Zudem verlangen sie Antworten bezüglich des Verbleibs von 400 kg (880 Pfund) fast waffenfähigem, hochangereichertem Uran, dessen Aufenthaltsort seit den Angriffen des letzten Monats unbekannt ist.
„Wir sind entschlossen, alles zu tun, um eine diplomatische Lösung zu erreichen“, sagte der deutsche Außenminister Johann Wadephul auf einer Pressekonferenz am 18. Juli in Paris.
SNAPBACK ODER VERLÄNGERUNG?
Nach den Bedingungen der Resolution des UN-Sicherheitsrates, die das Abkommen von 2015 verankert, könnten UN-Sanktionen noch vor Ablauf des Abkommens wieder in Kraft gesetzt werden – ein Prozess, der etwa 30 Tage dauern würde.
Die E3, die nicht ihren Einfluss verlieren wollen, indem sie das Abkommen auslaufen lassen, haben gewarnt, dass sie ohne ein neues Nuklearabkommen den „Snapback-Mechanismus“ auslösen werden, der alle früheren UN-Sanktionen gegen Iran wiederherstellen würde – einschließlich solcher gegen die Öl-, Banken- und Verteidigungssektoren.
Mit Russland – einem Verbündeten Irans – an der Spitze des Sicherheitsrates im Oktober haben die drei europäischen Staaten signalisiert, dass das späteste Zeitfenster zur Reaktivierung der Sanktionen Ende August sei.
Drei europäische, ein regionaler und ein iranischer Diplomat erklärten, das Treffen in Istanbul werde sich hauptsächlich auf den Snapback-Mechanismus konzentrieren.
Sie sagten, die E3 würden Iran die Möglichkeit einer Verlängerung des Snapback-Mechanismus um bis zu sechs Monate in Aussicht stellen.

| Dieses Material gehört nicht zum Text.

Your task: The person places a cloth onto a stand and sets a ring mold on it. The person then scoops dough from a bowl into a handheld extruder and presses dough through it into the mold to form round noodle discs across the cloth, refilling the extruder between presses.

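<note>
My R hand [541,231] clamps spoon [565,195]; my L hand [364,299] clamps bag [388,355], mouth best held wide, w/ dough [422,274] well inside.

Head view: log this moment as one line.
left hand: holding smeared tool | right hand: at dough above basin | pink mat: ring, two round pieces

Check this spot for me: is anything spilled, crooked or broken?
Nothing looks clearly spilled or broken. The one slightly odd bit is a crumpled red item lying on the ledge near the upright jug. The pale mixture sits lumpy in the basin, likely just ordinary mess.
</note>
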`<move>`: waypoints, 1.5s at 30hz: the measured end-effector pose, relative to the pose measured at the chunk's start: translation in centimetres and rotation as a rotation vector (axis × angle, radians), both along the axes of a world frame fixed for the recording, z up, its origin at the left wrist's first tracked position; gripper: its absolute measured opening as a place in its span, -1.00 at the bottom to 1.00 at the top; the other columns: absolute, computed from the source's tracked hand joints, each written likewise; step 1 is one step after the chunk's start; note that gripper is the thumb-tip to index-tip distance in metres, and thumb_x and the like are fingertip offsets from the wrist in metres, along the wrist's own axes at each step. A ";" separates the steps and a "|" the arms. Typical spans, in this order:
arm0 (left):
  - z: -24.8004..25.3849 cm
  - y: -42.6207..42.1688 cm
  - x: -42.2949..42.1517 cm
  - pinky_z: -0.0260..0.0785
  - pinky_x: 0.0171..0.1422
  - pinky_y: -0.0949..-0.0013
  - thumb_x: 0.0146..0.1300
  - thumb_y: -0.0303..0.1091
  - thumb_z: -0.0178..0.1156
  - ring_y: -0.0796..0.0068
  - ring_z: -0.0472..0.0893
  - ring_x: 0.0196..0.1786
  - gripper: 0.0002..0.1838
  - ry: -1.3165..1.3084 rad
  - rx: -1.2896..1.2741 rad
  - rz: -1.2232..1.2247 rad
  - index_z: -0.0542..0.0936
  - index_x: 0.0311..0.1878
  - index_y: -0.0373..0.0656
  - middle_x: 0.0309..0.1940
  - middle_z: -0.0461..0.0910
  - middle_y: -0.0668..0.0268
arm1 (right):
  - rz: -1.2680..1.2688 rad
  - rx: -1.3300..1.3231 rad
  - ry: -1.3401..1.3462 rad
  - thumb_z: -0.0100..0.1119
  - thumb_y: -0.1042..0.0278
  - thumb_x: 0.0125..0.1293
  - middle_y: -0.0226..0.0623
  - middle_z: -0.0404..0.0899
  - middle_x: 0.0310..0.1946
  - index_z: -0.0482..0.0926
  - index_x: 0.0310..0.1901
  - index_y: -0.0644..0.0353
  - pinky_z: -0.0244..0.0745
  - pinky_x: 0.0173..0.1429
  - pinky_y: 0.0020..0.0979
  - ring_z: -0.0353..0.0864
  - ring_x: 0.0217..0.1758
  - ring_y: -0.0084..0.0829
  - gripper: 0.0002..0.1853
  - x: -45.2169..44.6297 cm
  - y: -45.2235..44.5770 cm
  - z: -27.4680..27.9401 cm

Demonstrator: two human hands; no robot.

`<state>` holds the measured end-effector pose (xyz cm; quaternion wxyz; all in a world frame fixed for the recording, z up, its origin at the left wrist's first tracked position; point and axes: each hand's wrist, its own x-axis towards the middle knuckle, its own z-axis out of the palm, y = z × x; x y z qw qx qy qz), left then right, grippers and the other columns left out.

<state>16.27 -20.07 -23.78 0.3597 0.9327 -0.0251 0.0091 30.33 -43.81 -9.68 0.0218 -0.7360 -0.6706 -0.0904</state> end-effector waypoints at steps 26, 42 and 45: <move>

Im Gegenzug müsste Iran Zusagen zu zentralen Fragen machen, darunter eventuelle Gespräche mit Washington, vollständige Zusammenarbeit mit der IAEA und die Offenlegung seiner Bestände an hochangereichertem Uran.
Der iranische Vizeaußenminister Kazem Gharibabadi, der in Istanbul dabei sein wird, sagte am Mittwoch vor Reportern bei den Vereinten Nationen, Teheran habe zugestimmt, in den kommenden Wochen ein technisches Team der IAEA zu empfangen.
Er warnte, dass eine Auslösung des Snapback-Mechanismus auf eine starke Reaktion Teherans stoßen würde. Iran hatte zuvor angedroht, im Streitfall aus dem Atomwaffensperrvertrag (NPT) auszutreten.
Gharibabadi fügte hinzu, er habe von der Möglichkeit einer Verlängerung gehört.
„Es ist jetzt sehr verfrüht, über eine Verlängerung zu sprechen. Wir haben eigentlich noch fast drei Monate, bis zur Frist am 18. Oktober“, sagte er.
Ein Vertreter der Trump-Regierung, der anonym bleiben wollte, sagte, die USA seien mit den E3 „abgestimmt“, als er gefragt wurde, ob Washington mit ihnen über die Wiedereinführung von Sanktionen spreche, lehnte jedoch weitere Einzelheiten ab.
Israels Minister für strategische Angelegenheiten, Ron Dermer, war am Donnerstag in Paris und sollte dort französische Regierungsvertreter zu Gesprächen über verschiedene Themen, darunter Iran, treffen, wie vier Quellen berichteten.
Israel hatte die Angriffe auf Iran mit der Begründung gestartet, jede Möglichkeit auszuschließen, dass der Erzfeind Atomwaffen entwickelt.